Irrigation Systems for Sub-Tropical AgricultureJuan Aldaz
Technology in irrigation systems has been rapidly advancing across the world. Low flow systems are assisting farmers at reducing the amount of water they need to satisfy the crop’s requirements while keeping their energy and costs associated with irrigation down. ‘Smart Phone’ technology allows farmers to monitor the moisture and temperature in their fields from the palm of their hand, which will greatly reduce waste and increase economic yield when used properly. Advancements in pump designs, water delivery systems, nozzles, and other delivery systems will continue to develop so as to increase our ability to more efficiently produce crops.

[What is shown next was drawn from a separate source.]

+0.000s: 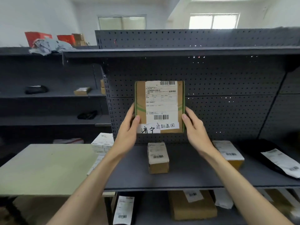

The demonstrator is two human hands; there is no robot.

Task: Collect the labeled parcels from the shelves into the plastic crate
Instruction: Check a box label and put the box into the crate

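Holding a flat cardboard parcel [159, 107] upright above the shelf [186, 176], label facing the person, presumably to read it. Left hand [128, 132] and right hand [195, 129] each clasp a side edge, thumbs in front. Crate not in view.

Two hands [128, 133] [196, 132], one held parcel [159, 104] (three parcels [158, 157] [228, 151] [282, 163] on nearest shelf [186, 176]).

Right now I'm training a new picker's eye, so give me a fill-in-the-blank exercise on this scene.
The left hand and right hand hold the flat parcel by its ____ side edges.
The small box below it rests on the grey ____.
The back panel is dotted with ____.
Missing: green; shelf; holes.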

There are basically five types of irrigation with variations within each based on your objectives:
- Surface Irrigation (also known as ‘flood’ irrigation) involves most if not all of the surface of the field being flooded
- Sprinkler Irrigation is meant to mimic rainfall. Within this group of delivery systems, new, ‘low flow’ sprinkler irrigation has made great advances, now able to deliver very fine droplets using spinner jets and other configurations that demand less water and still accomplish their objective.
- Drip Irrigation has many different types of systems within it, all based on the premise that the water is dripped at or near the plant so as to specifically feed the plant growing area and not the inter-row area at very low rates as the plant needs it.
- Underground Irrigation or ‘subsurface’ irrigation is delivered by pipes that are porous or perforated in such a way as to water beneath or beside the rootzone, moving by diffusion through the soil to the roots that need it.
- Sub-Irrigation involves actually raising the ground water level to dampen the root zone of the plant.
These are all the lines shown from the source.